Two proposed laws aimed at clearing the backlog of untested rape kits in California come to a vote this week on their respective chamber floors.
Assembly Bill 3118 by Assemblyman David Chiu (D-San Francisco) would require agencies that process sexual assault evidence to take inventory of untested kits and report those statistics to the U.S. Department of Justice by next summer.
Senate Bill 1449 by state Sen. Connie Leyva (D-Chino) slightly revises the language in existing law to make it mandatory—instead of merely recommended—for law enforcement to submit rape kits within 20 days to crime labs and for labs to test the evidence within 120 of receiving it.

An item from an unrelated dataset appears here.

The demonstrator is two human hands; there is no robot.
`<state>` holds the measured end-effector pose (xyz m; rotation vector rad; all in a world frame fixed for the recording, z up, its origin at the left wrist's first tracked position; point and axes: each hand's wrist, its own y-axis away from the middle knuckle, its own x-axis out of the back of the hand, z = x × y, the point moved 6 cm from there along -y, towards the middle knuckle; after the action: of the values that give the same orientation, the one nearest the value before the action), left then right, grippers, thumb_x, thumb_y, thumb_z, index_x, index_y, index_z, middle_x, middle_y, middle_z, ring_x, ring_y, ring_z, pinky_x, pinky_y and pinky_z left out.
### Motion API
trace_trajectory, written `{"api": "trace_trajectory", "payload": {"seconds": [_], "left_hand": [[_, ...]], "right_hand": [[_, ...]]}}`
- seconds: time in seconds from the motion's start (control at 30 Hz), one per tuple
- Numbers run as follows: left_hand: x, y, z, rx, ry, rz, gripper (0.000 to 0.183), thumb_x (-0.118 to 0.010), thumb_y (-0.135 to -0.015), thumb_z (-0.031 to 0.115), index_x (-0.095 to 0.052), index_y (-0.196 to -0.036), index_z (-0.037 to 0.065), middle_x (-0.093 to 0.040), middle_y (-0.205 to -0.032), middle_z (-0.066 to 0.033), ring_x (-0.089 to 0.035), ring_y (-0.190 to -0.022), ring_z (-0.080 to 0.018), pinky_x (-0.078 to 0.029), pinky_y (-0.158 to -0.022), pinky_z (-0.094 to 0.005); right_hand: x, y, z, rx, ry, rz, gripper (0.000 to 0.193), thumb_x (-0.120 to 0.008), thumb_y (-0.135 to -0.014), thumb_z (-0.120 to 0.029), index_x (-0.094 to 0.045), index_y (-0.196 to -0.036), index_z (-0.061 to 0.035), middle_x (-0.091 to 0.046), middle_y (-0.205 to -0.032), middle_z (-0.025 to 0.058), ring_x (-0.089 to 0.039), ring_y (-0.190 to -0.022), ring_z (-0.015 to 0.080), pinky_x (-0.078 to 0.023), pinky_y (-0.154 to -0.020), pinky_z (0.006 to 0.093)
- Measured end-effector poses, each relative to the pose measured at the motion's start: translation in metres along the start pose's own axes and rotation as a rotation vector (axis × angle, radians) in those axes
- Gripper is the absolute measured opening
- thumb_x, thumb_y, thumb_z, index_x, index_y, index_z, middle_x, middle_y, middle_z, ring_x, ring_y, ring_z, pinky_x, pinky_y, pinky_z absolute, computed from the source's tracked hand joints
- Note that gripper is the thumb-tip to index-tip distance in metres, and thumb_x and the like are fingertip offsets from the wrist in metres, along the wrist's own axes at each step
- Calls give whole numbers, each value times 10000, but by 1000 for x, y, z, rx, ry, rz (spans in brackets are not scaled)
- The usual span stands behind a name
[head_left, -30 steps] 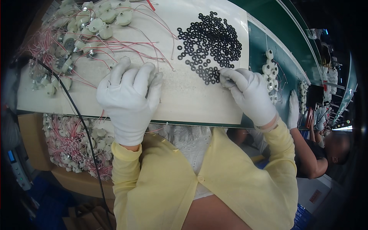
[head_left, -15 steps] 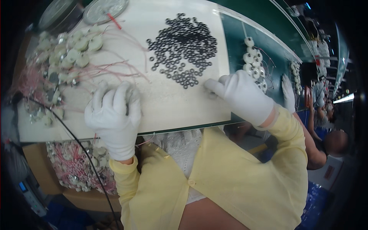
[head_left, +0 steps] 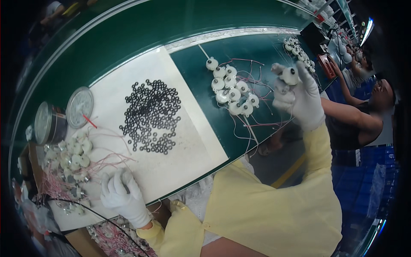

Currently, when or whether a rape kit gets tested varies by zip code. Even within Santa Clara County, law enforcement agencies differ on which kits to include in their official backlog. Not all agencies process 100 percent of their kits.
Sometimes, that’s because police already know the identity of the alleged perpetrator. Other times, they already have a confession.
But advocates for full and timely testing say each evidence kit has value. The Joyful Heart Foundation, which has been leading a nationwide campaign to clear sexual assault kit backlogs, says testing the genetic evidence can help incriminate or exonerate.
“The rape kit backlog represents a failure of the criminal justice system to take sexual assault seriously as the violent crime that it is,” says Ilse Knecht, policy and advocacy director for the nonprofit foundation. “Making important changes to how California handles its backlog of untested kits sends a message to survivors that they matter. It also sends a message to perpetrators—often violent and serial offenders—that they will be held accountable.”